Posted on 11 Dec 2018

Hokusai’s 'The Great Wave' is the most famous image in Japanese art, not to mention an iOS emoji 🌊. Take a look at the early sketches that reveal his growing mastery of nature motifs.

Illustrations from 'Hokusai Manga' © 2018 Mitsuru Uragami

For Japanese artist Katsushika Hokusai, life and art were marked by extraordinary forces of nature. Both his wives and his two children predeceased him. When he was 50, he was struck by lightning — but survived. A year later, he changed his name to Taito, which translates as ‘Star-blessed.’ And in his 70s, he embarked on his celebrated series, Thirty-Six Views of Mount Fuji, featuring that most awesome of ocean beauties, The Great Wave off Kanagawa.

Hokusai’s towering breaker, typically known simply as The Great Wave,is nowthe most famous image in Japanese art. It dazzled the Impressionists, inspired Debussy’sLa Mer(The Sea) and Rilke’s Der Berg(The Mountain), and has today become a mass-market icon, not to mention an iOS emoji 🌊

'Under the wave off Kanagawa (The Great Wave)' from 'Thirty-six views of Mt Fuji'. Colour woodblock, 1831. Acquisition supported by the Art Fund. © The Trustees of the British Museum. On display from 25 May - 13 August.

In colour and composition, the work is a masterpiece of suspended motion and pounding energy. As the vast, claw-like, swell of water looks set to pounce upon the flailing fishing boats and a diminutive Mount Fiji in the background, Hokusai — who forever fascinated over immortality — created a timeless image of our frailty before the elements, of the synergy of intricacy and omnipotence that is nature’s alone.

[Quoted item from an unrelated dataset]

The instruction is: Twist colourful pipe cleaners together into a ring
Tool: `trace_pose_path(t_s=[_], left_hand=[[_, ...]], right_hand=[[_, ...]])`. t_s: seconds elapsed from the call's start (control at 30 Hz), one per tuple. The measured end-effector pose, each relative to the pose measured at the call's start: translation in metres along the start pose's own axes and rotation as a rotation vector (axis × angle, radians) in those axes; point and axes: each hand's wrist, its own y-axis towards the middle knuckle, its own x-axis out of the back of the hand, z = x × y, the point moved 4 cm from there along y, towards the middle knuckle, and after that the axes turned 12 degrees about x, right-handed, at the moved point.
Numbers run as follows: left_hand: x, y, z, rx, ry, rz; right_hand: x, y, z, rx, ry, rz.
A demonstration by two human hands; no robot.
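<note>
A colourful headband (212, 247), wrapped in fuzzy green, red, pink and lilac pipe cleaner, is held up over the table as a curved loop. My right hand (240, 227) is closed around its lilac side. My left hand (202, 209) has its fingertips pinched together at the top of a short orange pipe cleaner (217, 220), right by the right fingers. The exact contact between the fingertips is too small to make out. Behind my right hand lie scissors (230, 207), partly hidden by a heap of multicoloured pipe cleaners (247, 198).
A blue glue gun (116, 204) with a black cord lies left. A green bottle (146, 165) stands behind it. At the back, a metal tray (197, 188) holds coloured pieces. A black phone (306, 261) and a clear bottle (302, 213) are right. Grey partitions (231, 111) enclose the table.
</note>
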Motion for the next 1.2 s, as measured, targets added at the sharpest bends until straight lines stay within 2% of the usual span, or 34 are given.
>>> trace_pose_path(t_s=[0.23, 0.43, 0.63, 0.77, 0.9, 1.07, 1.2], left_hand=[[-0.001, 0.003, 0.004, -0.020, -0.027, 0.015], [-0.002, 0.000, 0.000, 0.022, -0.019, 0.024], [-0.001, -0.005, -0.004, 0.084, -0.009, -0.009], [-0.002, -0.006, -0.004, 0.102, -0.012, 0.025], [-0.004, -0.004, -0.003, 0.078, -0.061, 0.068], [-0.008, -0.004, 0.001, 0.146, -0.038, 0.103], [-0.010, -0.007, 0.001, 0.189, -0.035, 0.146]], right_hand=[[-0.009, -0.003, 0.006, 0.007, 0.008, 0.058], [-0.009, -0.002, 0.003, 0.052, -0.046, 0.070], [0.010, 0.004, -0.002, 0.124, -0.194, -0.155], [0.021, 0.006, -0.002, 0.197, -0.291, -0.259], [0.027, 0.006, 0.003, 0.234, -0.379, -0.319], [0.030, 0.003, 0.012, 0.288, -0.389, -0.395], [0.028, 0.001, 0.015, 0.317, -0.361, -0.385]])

But Hokusai was an old man by the time the Thirty-Six Views of Mount Fujiseries came about, and although he humble-bragged that “until the age of 70, nothing that I drew was worthy of notice”, his powerful observation of nature were evident decades earlier. In particular, from 1814 onwards, Hokusai published several volumes of sketches titled Hokusai manga. These were not the graphic novels we associate with “manga” today but rather the literal Japanese meaning of manga (漫画) — “curious” or “whimsical drawings”.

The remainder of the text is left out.